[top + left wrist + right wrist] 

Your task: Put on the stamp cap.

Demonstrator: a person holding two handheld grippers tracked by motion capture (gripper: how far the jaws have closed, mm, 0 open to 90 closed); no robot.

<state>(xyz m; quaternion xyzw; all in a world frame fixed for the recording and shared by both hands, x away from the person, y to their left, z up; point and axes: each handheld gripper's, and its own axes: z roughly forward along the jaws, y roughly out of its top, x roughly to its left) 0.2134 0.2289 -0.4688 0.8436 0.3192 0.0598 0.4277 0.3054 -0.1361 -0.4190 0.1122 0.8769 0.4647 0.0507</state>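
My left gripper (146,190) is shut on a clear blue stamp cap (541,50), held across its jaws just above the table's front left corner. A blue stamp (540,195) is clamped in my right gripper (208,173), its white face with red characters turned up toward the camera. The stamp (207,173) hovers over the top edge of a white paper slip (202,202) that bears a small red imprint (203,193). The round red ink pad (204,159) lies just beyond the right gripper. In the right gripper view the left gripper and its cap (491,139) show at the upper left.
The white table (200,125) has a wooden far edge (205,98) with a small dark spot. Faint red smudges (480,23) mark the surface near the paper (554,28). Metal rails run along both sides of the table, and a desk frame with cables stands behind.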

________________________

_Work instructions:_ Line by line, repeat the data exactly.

_Finished task:_
[top + left wrist + right wrist] 

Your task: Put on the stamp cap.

Demonstrator: a person holding two handheld grippers tracked by motion capture (gripper: how far the jaws have closed, mm, 0 open to 90 closed); no robot.

<state>(xyz m; quaternion xyzw; all in a world frame fixed for the recording and shared by both hands, x away from the person, y to their left, z up; point and axes: each handheld gripper's, and its own axes: z roughly forward along the jaws, y roughly out of its top, x roughly to its left) 0.2134 0.2289 -0.4688 0.8436 0.3192 0.0598 0.4277 0.3054 -0.1361 -0.4190 0.1122 0.8769 0.4647 0.0507</state>
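My left gripper (146,190) is shut on a clear blue stamp cap (541,50), held across its jaws just above the table's front left corner. A blue stamp (540,195) is clamped in my right gripper (208,173), its white face with red characters turned up toward the camera. The stamp (207,173) hovers over the top edge of a white paper slip (202,202) that bears a small red imprint (203,193). The round red ink pad (204,159) lies just beyond the right gripper. In the right gripper view the left gripper and its cap (491,139) show at the upper left.
The white table (200,125) has a wooden far edge (205,98) with a small dark spot. Faint red smudges (480,23) mark the surface near the paper (554,28). Metal rails run along both sides of the table, and a desk frame with cables stands behind.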

The exercise is done, with nothing left to add.